Exercise: Repeat only the lines from the one holding "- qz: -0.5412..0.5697" down to the last line of the listing below, including both of those lines.
━━━ Material provided ━━━
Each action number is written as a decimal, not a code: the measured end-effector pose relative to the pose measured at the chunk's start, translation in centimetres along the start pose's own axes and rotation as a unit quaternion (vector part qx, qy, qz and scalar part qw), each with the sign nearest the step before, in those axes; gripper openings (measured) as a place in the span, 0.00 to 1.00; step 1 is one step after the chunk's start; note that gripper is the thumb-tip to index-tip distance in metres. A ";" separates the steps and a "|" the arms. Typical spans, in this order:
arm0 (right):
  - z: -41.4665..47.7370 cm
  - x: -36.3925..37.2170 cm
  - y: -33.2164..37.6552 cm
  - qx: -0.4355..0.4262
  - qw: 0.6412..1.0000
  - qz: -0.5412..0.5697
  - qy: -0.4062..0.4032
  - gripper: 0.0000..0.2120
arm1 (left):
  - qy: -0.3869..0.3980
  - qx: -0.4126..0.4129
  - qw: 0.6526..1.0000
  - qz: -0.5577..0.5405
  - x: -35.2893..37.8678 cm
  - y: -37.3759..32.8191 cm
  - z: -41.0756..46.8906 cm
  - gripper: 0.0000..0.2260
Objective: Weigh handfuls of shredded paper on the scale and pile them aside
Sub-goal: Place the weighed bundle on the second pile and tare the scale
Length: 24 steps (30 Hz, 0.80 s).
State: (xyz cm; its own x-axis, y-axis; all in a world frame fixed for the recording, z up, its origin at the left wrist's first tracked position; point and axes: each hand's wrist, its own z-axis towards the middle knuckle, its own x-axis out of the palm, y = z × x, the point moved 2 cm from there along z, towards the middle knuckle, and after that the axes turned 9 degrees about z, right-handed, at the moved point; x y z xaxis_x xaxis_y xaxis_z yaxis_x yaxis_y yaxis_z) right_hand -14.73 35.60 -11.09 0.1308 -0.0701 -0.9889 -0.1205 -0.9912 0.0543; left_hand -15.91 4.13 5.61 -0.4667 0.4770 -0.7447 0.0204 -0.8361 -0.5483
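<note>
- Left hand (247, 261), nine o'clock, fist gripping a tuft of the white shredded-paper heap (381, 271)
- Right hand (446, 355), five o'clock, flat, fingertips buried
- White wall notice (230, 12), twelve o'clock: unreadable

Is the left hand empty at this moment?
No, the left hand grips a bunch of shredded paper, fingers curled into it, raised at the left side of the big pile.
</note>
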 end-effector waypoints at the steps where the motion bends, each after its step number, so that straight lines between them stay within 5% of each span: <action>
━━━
Result for this task:
  - qz: -0.5412..0.5697
  - qy: -0.4062..0.4032
  - gripper: 0.0000..0.2120
arm1 (left):
  - qy: -0.3869..0.3980
  - qx: -0.4126..0.4129
  - qw: 0.6526..1.0000
  - qz: -0.5577..0.5405
  - x: -35.2893..37.8678 cm
  - y: -37.3759..32.8191 cm
  - z: -41.0756..46.8906 cm
  - gripper: 0.0000..0.2260
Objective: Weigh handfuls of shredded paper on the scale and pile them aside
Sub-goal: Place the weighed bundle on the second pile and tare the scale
Length: 24 steps (30 Hz, 0.80 s).
State: (xyz cm; its own x-axis, y-axis; all in a world frame fixed for the recording, z up, its origin at the left wrist's first tracked position; point and axes: each hand's wrist, its own z-axis towards the middle knuckle, its own x-axis out of the palm, y = z × x, the point moved 2 cm from there along z, towards the middle knuckle, and after that the axes turned 9 degrees about z, right-handed, at the moved point; x y z xaxis_x xaxis_y xaxis_z yaxis_x yaxis_y yaxis_z) right_hand -14.73 35.60 -11.09 0.1308 -0.0701 -0.9889 -0.1205 -0.9912 0.0543; left_hand -15.91 4.13 5.61 -0.4667 0.4770 -0.7447 0.0204 -0.8361 -0.5483
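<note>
- Left hand (247, 261), nine o'clock, fist gripping a tuft of the white shredded-paper heap (381, 271)
- Right hand (446, 355), five o'clock, flat, fingertips buried
- White wall notice (230, 12), twelve o'clock: unreadable

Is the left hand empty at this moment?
No, the left hand grips a bunch of shredded paper, fingers curled into it, raised at the left side of the big pile.
</note>
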 end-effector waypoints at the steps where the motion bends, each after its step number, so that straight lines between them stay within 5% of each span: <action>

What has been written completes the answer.